● **GIVEN MATERIAL**
--------------------------------

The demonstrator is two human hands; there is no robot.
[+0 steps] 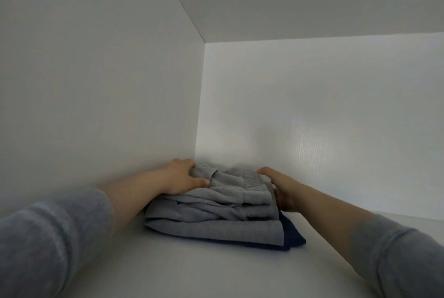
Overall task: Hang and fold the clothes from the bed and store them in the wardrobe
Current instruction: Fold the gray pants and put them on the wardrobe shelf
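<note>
**stack is on the shelf, both hands on it, final seat into the corner**

grey stack (216, 213) of folded clothes sits on the wardrobe shelf (216, 273), dead ahead at 12 o'clock. it lies on top of a navy garment (294, 237) whose corner pokes out from under it at 4–5 o'clock.

key relation: the stack's long axis runs roughly 9-to-3, with the folded edges facing 6. its 9 o'clock end is close to the left wall (96, 81); i can't tell if it touches, the forearm hides that side. the back wall (312, 105) is at 12, and the gap behind the stack is hidden. any remaining push looks to go toward 11–12.

hands bracket the stack, about equally near:
- left hand (179, 176) is at the stack's 10 o'clock corner. the thumb lies over the top layer, the fingers are curled into the cloth at the far edge, and it grips the top folds.
- right hand (280, 187) is at 2–3 o'clock. the fingers are fairly straight along the side and the palm presses the layers in (thumb hidden, so no pinch confirmed).

both forearms reach forward and low over the shelf, grey sleeves (55, 237) pushed up.

judgement: placement is nearly done; squaring up and letting go remain. risk: the top layers are rumpled and may slide when the left hand pulls out.
</note>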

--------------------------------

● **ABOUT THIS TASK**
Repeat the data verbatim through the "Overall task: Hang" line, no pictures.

● **EXERCISE RESULT**
The demonstrator is two human hands; there is no robot.
[+0 steps] 
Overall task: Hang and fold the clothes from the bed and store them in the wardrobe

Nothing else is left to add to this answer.